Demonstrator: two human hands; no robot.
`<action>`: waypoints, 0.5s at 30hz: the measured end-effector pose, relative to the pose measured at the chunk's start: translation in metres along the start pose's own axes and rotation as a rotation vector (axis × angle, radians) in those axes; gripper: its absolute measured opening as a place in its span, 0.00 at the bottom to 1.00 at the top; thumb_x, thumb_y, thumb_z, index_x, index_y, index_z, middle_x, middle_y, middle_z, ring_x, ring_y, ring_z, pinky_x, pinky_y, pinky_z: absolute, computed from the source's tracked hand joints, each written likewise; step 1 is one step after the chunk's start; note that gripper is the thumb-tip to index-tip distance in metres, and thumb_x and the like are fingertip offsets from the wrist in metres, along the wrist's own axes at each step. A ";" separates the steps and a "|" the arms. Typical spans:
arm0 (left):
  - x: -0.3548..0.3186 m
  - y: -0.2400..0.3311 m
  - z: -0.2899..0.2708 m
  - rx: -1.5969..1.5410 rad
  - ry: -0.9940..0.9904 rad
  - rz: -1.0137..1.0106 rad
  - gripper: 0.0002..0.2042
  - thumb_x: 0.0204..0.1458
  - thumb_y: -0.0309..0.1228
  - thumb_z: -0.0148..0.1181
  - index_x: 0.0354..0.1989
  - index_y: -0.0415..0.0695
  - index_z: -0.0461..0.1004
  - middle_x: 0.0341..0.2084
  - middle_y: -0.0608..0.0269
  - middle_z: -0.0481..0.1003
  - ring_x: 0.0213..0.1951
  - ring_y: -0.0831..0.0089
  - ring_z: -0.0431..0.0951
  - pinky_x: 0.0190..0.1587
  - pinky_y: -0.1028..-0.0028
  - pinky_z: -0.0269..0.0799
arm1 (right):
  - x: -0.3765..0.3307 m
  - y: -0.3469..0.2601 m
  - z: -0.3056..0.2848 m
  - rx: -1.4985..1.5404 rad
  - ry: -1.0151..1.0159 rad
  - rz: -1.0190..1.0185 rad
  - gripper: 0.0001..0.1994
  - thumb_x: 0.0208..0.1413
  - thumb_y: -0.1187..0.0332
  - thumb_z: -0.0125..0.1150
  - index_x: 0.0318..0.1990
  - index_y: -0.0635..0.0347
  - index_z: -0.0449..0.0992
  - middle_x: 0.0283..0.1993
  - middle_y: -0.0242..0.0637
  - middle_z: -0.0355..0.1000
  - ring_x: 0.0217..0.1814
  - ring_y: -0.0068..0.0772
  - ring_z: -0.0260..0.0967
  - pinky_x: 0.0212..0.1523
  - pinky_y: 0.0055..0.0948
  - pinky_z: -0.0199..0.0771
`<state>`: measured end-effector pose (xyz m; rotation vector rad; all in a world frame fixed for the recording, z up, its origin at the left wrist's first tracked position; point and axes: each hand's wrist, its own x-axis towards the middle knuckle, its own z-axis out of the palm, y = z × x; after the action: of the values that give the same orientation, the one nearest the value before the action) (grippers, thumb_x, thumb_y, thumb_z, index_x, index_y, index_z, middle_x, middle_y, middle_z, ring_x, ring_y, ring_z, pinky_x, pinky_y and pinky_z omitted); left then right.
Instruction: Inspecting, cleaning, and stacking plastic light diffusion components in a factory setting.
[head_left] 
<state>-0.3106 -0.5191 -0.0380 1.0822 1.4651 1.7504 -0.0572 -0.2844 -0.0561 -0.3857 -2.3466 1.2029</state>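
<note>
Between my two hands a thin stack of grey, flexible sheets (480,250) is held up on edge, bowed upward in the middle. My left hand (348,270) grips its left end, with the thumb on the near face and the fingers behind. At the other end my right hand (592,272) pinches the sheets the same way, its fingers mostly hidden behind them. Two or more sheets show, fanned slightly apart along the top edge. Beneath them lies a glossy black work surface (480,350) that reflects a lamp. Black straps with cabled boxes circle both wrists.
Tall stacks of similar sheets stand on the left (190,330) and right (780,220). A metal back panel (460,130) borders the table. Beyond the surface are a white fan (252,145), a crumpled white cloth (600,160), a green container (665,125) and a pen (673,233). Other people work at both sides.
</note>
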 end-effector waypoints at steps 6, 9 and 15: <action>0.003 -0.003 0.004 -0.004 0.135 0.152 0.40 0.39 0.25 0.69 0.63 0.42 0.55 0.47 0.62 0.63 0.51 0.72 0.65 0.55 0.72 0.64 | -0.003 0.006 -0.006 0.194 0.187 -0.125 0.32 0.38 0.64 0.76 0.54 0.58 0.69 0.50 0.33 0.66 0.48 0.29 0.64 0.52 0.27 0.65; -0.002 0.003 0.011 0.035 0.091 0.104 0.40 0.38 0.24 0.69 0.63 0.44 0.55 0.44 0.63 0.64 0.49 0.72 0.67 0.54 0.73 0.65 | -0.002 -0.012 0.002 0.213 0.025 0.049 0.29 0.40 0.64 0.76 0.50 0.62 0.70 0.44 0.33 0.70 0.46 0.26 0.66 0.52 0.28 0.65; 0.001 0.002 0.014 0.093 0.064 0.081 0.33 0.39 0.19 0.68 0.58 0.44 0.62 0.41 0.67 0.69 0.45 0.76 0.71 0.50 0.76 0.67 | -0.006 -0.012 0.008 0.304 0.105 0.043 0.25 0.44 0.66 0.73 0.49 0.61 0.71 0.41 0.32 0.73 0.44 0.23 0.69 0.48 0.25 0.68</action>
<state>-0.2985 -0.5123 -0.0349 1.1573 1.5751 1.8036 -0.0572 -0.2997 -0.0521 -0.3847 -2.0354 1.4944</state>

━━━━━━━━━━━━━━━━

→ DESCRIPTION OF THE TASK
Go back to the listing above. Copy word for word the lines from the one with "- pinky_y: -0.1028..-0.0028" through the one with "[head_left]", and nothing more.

→ RESULT BELOW
  - pinky_y: -0.1028..-0.0028
  - pinky_z: -0.0269..0.0799
arm1 (right):
  - x: -0.3765..0.3307 m
  - y: -0.3469..0.2601 m
  - z: -0.3056..0.2848 m
  - rx: -1.4985..1.5404 rad
  - ry: -1.0151..1.0159 rad
  - rz: -1.0190..1.0185 rad
  - gripper: 0.0001..0.1994
  - thumb_x: 0.0208..0.1413
  - thumb_y: -0.1187..0.0332
  - thumb_z: -0.0125..0.1150
  - index_x: 0.0318..0.1990
  - index_y: -0.0635..0.0347
  - index_z: -0.0449..0.0992
  - middle_x: 0.0283..0.1993
  - middle_y: -0.0242..0.0637
  - middle_z: -0.0355..0.1000
  - ring_x: 0.0217..0.1814
  - ring_y: -0.0068..0.0772
  - ring_z: -0.0260..0.0967
  - pinky_x: 0.0212..0.1523
  - pinky_y: 0.0055..0.0948
  - pinky_z: -0.0199..0.0771
`<state>`: measured end-effector pose (xyz m; rotation vector rad; all in a world frame fixed for the recording, z up, its origin at the left wrist's first tracked position; point and axes: each hand's wrist, its own x-axis towards the middle knuckle, its own z-axis out of the palm, y = z × x; after the action: of the values that give the same orientation, the one nearest the value before the action) (grippers, thumb_x, thumb_y, thumb_z, index_x, index_y, index_z, middle_x, middle_y, middle_z, ring_x, ring_y, ring_z, pinky_x, pinky_y and pinky_z omitted); left then right.
Instruction: Inspecting, cleaning, and stacking plastic light diffusion components in a factory setting.
[head_left] 

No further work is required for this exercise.